Exercise details: Every line of the data must be retyped exactly as it stands.

(Recorded data)
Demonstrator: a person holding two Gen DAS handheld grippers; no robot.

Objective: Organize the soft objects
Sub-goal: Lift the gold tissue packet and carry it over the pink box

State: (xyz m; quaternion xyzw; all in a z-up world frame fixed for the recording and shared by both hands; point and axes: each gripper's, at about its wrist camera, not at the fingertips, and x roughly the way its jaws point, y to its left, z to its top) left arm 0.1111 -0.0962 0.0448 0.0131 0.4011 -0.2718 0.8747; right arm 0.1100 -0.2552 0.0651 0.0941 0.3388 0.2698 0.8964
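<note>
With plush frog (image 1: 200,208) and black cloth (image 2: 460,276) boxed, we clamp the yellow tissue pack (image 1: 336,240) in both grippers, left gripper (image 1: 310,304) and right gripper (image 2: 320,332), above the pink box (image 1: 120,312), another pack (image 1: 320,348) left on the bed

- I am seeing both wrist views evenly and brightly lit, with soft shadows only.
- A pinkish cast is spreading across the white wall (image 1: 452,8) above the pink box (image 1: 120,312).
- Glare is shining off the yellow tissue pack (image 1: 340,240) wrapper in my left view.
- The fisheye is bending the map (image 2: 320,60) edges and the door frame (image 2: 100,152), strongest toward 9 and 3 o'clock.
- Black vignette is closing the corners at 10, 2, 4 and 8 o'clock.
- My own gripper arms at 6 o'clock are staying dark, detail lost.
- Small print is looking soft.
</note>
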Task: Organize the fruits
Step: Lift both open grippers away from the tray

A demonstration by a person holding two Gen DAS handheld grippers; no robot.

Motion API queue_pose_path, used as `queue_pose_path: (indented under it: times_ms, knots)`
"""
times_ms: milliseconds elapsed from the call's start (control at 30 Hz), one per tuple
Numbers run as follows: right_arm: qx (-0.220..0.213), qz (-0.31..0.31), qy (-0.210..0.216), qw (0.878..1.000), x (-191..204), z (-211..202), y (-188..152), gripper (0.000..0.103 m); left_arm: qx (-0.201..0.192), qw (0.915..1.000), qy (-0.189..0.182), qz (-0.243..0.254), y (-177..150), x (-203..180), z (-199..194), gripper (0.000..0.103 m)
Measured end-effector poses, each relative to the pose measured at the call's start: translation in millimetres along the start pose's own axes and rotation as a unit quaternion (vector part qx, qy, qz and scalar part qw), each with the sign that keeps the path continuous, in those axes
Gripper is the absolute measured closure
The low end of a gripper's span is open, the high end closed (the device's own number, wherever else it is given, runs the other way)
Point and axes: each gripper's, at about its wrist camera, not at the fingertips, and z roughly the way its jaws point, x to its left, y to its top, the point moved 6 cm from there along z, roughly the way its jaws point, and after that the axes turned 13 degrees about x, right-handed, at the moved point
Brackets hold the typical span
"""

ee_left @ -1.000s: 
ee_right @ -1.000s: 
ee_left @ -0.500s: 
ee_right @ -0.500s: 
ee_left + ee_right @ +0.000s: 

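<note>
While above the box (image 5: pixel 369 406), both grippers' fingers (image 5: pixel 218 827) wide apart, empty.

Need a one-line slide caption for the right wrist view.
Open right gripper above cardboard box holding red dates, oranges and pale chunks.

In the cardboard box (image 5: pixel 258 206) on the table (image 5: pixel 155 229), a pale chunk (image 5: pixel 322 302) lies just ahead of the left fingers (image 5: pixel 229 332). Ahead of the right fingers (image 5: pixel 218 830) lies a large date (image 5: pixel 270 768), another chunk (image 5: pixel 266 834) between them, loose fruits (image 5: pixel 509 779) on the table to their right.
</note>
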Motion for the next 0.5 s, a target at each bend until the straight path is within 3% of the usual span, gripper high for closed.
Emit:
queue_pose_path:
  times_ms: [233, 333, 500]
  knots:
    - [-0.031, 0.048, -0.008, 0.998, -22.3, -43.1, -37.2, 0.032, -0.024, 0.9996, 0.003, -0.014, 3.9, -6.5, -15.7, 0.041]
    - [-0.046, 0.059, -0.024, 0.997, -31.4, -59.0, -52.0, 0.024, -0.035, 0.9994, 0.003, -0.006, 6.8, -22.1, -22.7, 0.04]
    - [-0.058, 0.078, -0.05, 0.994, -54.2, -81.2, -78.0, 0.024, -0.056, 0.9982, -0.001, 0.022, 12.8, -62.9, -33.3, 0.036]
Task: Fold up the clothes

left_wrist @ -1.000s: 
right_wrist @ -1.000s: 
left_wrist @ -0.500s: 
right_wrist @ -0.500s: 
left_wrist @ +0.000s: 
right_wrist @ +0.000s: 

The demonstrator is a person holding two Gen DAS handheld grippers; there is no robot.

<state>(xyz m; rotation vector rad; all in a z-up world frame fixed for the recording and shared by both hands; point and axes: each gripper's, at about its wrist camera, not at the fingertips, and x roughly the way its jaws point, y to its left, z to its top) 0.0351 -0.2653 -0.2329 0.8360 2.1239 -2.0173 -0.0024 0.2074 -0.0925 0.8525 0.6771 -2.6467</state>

Expected answer:
Demonstrator: a person holding two Gen DAS handheld grippers; no robot.

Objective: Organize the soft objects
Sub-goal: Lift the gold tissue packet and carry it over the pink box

State: (xyz m; quaternion xyzw; all in a z-up world frame fixed for the recording and shared by both hands; point and axes: each gripper's, at about its wrist camera, not at the fingertips, and x roughly the way its jaws point, y to its left, z to its top) left arm 0.1111 -0.0962 0.0448 0.0131 0.4011 -0.2718 0.8747; right arm 0.1100 -0.2552 0.0651 0.0941 0.3388 0.2698 0.8964
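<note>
With plush frog (image 1: 200,208) and black cloth (image 2: 460,276) boxed, we clamp the yellow tissue pack (image 1: 336,240) in both grippers, left gripper (image 1: 310,304) and right gripper (image 2: 320,332), above the pink box (image 1: 120,312), another pack (image 1: 320,348) left on the bed

- I am seeing both wrist views evenly and brightly lit, with soft shadows only.
- A pinkish cast is spreading across the white wall (image 1: 452,8) above the pink box (image 1: 120,312).
- Glare is shining off the yellow tissue pack (image 1: 340,240) wrapper in my left view.
- The fisheye is bending the map (image 2: 320,60) edges and the door frame (image 2: 100,152), strongest toward 9 and 3 o'clock.
- Black vignette is closing the corners at 10, 2, 4 and 8 o'clock.
- My own gripper arms at 6 o'clock are staying dark, detail lost.
- Small print is looking soft.
</note>
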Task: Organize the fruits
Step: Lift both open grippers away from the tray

A demonstration by a person holding two Gen DAS handheld grippers; no robot.

Motion API queue_pose_path, used as `queue_pose_path: (indented under it: times_ms, knots)`
"""
times_ms: milliseconds elapsed from the call's start (control at 30 Hz), one per tuple
Numbers run as follows: right_arm: qx (-0.220..0.213), qz (-0.31..0.31), qy (-0.210..0.216), qw (0.878..1.000), x (-191..204), z (-211..202), y (-188..152), gripper (0.000..0.103 m); left_arm: qx (-0.201..0.192), qw (0.915..1.000), qy (-0.189..0.182), qz (-0.243..0.254), y (-177..150), x (-203..180), z (-199..194), gripper (0.000..0.103 m)
Measured end-effector poses, each relative to the pose measured at the call's start: translation in millimetres along the start pose's own axes and rotation as a unit quaternion (vector part qx, qy, qz and scalar part qw), each with the sign that keeps the path continuous, in those axes
Gripper is the absolute measured closure
The low end of a gripper's span is open, the high end closed (the device's own number, wherever else it is given, runs the other way)
Point and axes: each gripper's, at about its wrist camera, not at the fingertips, and z roughly the way its jaws point, x to its left, y to its top, the point moved 6 cm from there along z, roughly the way its jaws point, and after that the axes turned 13 degrees about x, right-handed, at the moved point
Brackets hold the typical span
"""

ee_left @ -1.000s: 
ee_right @ -1.000s: 
ee_left @ -0.500s: 
ee_right @ -0.500s: 
ee_left + ee_right @ +0.000s: 

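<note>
While above the box (image 5: pixel 369 406), both grippers' fingers (image 5: pixel 218 827) wide apart, empty.

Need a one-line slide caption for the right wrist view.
Open right gripper above cardboard box holding red dates, oranges and pale chunks.

In the cardboard box (image 5: pixel 258 206) on the table (image 5: pixel 155 229), a pale chunk (image 5: pixel 322 302) lies just ahead of the left fingers (image 5: pixel 229 332). Ahead of the right fingers (image 5: pixel 218 830) lies a large date (image 5: pixel 270 768), another chunk (image 5: pixel 266 834) between them, loose fruits (image 5: pixel 509 779) on the table to their right.
</note>
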Motion for the next 0.5 s, a target at each bend until the straight path is within 3% of the usual span, gripper high for closed.
Emit:
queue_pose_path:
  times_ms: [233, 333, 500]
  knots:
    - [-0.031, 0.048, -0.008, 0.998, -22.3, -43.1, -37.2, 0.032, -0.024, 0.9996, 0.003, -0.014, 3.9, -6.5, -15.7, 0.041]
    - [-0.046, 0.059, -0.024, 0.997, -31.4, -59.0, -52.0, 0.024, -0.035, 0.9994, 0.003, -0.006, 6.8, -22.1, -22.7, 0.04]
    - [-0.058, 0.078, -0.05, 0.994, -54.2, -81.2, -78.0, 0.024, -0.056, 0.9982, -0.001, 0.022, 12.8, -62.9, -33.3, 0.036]
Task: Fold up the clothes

left_wrist @ -1.000s: 
right_wrist @ -1.000s: 
left_wrist @ -0.500s: 
right_wrist @ -0.500s: 
left_wrist @ +0.000s: 
right_wrist @ +0.000s: 

The demonstrator is a person holding two Gen DAS handheld grippers; there is no robot.

<state>(xyz m; rotation vector rad; all in a z-up world frame fixed for the recording and shared by both hands; point and axes: each gripper's, at about its wrist camera, not at the fingertips, and x roughly the way its jaws point, y to its left, z to its top) 0.0351 -0.2653 -0.2329 0.8360 2.1239 -2.0173 -0.0024 0.2074 -0.0925 0.8525 0.6771 -2.6467</state>

The work is done, and the output is complete.